PROVIDED MATERIAL START

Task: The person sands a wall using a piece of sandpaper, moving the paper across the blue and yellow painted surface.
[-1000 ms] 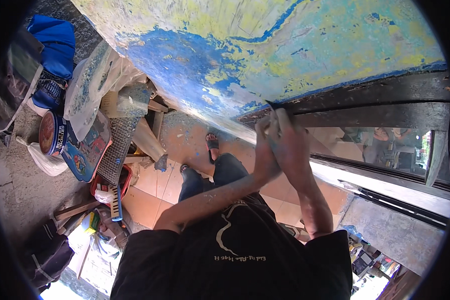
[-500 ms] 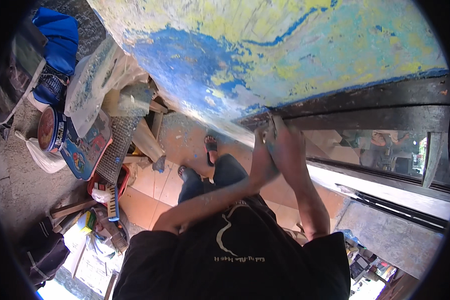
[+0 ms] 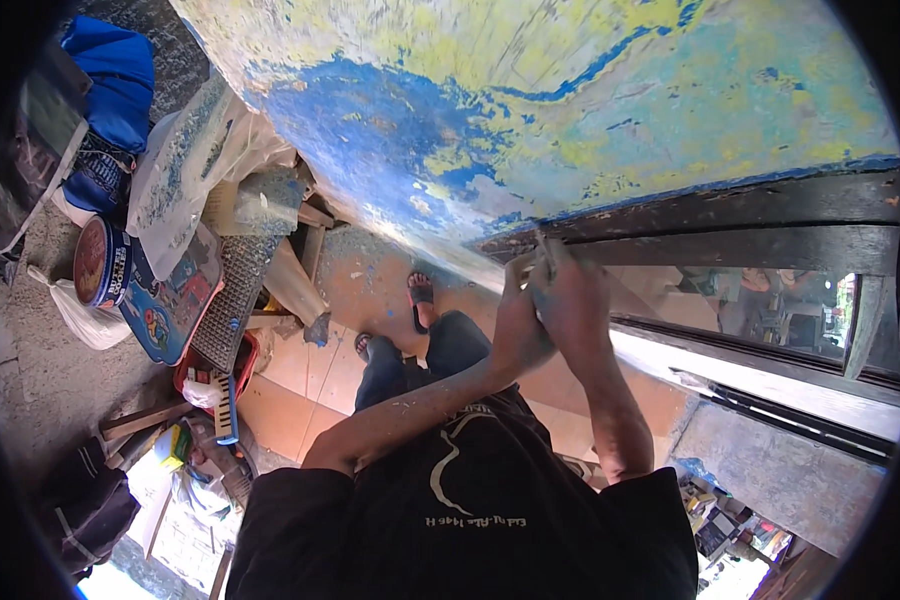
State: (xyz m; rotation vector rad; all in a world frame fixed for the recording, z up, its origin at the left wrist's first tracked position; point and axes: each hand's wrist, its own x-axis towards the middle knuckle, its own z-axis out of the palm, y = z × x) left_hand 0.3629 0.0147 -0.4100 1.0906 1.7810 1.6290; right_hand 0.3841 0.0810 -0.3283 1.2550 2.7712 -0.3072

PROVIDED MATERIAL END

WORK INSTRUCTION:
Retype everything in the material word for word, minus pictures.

WRITTEN RESPONSE:
Task: The person sands a wall using a piece of sandpaper, moving the paper across the blue and yellow painted surface.
[-1000 ms] 
[-500 ms] 
[+0 ms] 
State: (xyz m; rotation vector rad; all in a world frame fixed for the recording, z up, its origin at the left wrist's first tracked position; point and axes: each hand's wrist, its own x-axis towards the middle knuckle, its own z-axis out of the palm, y = z × x) left_hand 0.3629 0.0147 -0.4100 1.0906 1.7810 1.6290; right_hand 0.3841 0.0810 -0.3283 1.2550 2.7712 -0.3072

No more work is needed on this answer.